┏━━

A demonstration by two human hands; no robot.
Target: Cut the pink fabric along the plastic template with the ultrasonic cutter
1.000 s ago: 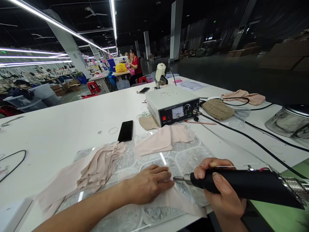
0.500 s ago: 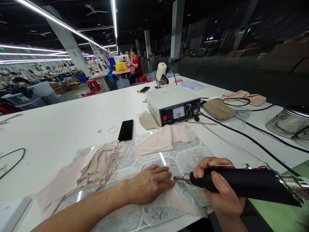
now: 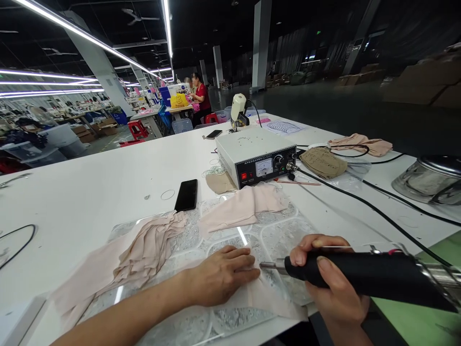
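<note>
My left hand (image 3: 226, 276) lies flat, fingers stretched out, on a thin pale pink cloth piece (image 3: 266, 299). Under the cloth is a glossy, clear-and-grey patterned sheet (image 3: 230, 319). My right hand (image 3: 333, 283) is wrapped around the thick black body of a handheld ultrasonic tool (image 3: 374, 278). Its narrow metal tip points left, close beside my left fingertips; whether it touches the cloth I cannot tell. Left of my left hand lies a fanned stack of pink cloth pieces (image 3: 147, 250). Beyond it, more pink cloth (image 3: 239, 211) rests on the sheet.
A control box (image 3: 255, 149) with a dial stands beyond the sheet, its black cable (image 3: 363, 199) running to the right. A black phone (image 3: 186, 194), a brown cloth bundle (image 3: 323, 162) and a glass jar (image 3: 428, 180) lie around. A person in red (image 3: 203, 96) sits farther back.
The camera view has shifted slightly. Both hands and the cloth keep nearly the same places, with the tool tip still beside my left fingertips.
</note>
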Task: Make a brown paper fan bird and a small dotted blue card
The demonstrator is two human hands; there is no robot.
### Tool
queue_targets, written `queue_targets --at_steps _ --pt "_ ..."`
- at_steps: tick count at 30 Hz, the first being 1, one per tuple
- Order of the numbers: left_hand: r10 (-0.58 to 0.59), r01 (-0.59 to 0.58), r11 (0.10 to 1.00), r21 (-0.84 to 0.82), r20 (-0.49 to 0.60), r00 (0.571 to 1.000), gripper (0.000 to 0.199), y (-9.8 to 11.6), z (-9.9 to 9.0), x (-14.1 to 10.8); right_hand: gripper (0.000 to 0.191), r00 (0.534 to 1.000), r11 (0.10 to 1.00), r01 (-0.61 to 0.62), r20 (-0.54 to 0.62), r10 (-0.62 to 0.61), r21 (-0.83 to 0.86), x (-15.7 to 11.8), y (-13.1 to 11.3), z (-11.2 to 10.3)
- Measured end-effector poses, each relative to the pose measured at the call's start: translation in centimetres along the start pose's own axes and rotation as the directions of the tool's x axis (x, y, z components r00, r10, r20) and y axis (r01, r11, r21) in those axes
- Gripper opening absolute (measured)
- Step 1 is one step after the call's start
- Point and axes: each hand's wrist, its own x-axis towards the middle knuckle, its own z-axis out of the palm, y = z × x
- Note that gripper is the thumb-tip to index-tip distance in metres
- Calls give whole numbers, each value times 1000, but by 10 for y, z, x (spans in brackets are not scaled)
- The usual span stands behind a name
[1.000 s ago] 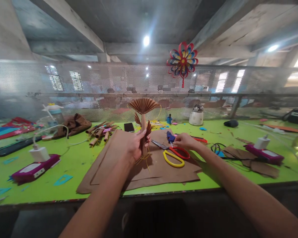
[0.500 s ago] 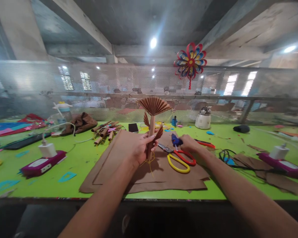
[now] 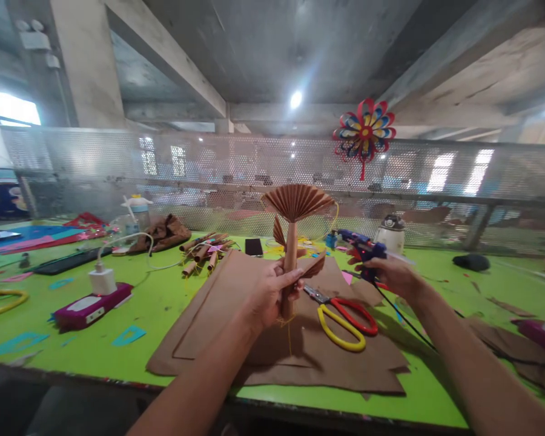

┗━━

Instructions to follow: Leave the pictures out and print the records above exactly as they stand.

Task solution:
A demonstration by two human hands; no robot.
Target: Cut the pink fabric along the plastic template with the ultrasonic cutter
1.000 s ago: 
0.500 s ago: 
now: 
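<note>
My left hand (image 3: 226, 276) lies flat, fingers stretched out, on a thin pale pink cloth piece (image 3: 266, 299). Under the cloth is a glossy, clear-and-grey patterned sheet (image 3: 230, 319). My right hand (image 3: 333, 283) is wrapped around the thick black body of a handheld ultrasonic tool (image 3: 374, 278). Its narrow metal tip points left, close beside my left fingertips; whether it touches the cloth I cannot tell. Left of my left hand lies a fanned stack of pink cloth pieces (image 3: 147, 250). Beyond it, more pink cloth (image 3: 239, 211) rests on the sheet.
A control box (image 3: 255, 149) with a dial stands beyond the sheet, its black cable (image 3: 363, 199) running to the right. A black phone (image 3: 186, 194), a brown cloth bundle (image 3: 323, 162) and a glass jar (image 3: 428, 180) lie around. A person in red (image 3: 203, 96) sits farther back.
The camera view has shifted slightly. Both hands and the cloth keep nearly the same places, with the tool tip still beside my left fingertips.
</note>
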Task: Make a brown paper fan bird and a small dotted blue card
The demonstrator is two human hands; there is no robot.
### Tool
queue_targets, written `queue_targets --at_steps _ --pt "_ ..."`
- at_steps: tick count at 30 Hz, the first being 1, one per tuple
- Order of the numbers: left_hand: r10 (-0.58 to 0.59), r01 (-0.59 to 0.58), r11 (0.10 to 1.00), r21 (-0.84 to 0.82), r20 (-0.49 to 0.60), r00 (0.571 to 1.000), gripper (0.000 to 0.199), y (-9.8 to 11.6), z (-9.9 to 9.0), x (-14.1 to 10.8); right_hand: gripper (0.000 to 0.191), r00 (0.534 to 1.000), r11 (0.10 to 1.00), r01 (-0.61 to 0.62), r20 (-0.54 to 0.62), r10 (-0.62 to 0.61), r21 (-0.83 to 0.86), x (-15.7 to 11.8), y (-13.1 to 11.3), z (-11.2 to 10.3)
- Measured end-effector poses, each relative to the pose measured at the call's start: translation in centimetres along the start pose's own axes and rotation as the directions of the tool's x axis (x, y, z components r00, r10, r20) and y axis (r01, r11, r21) in those axes
- Gripper opening absolute (measured)
- Step 1 is one step after the call's start
- Point and axes: each hand's wrist, its own x-axis towards the middle knuckle, its own z-axis out of the palm, y = z × x
- Note that gripper is the thumb-tip to index-tip distance in metres
- Calls give whole numbers, each value times 1000, but by 10 for y, z, x (spans in brackets are not scaled)
- The usual span stands behind a name
[1.000 s ago] 
[0.500 s ago] 
[now] 

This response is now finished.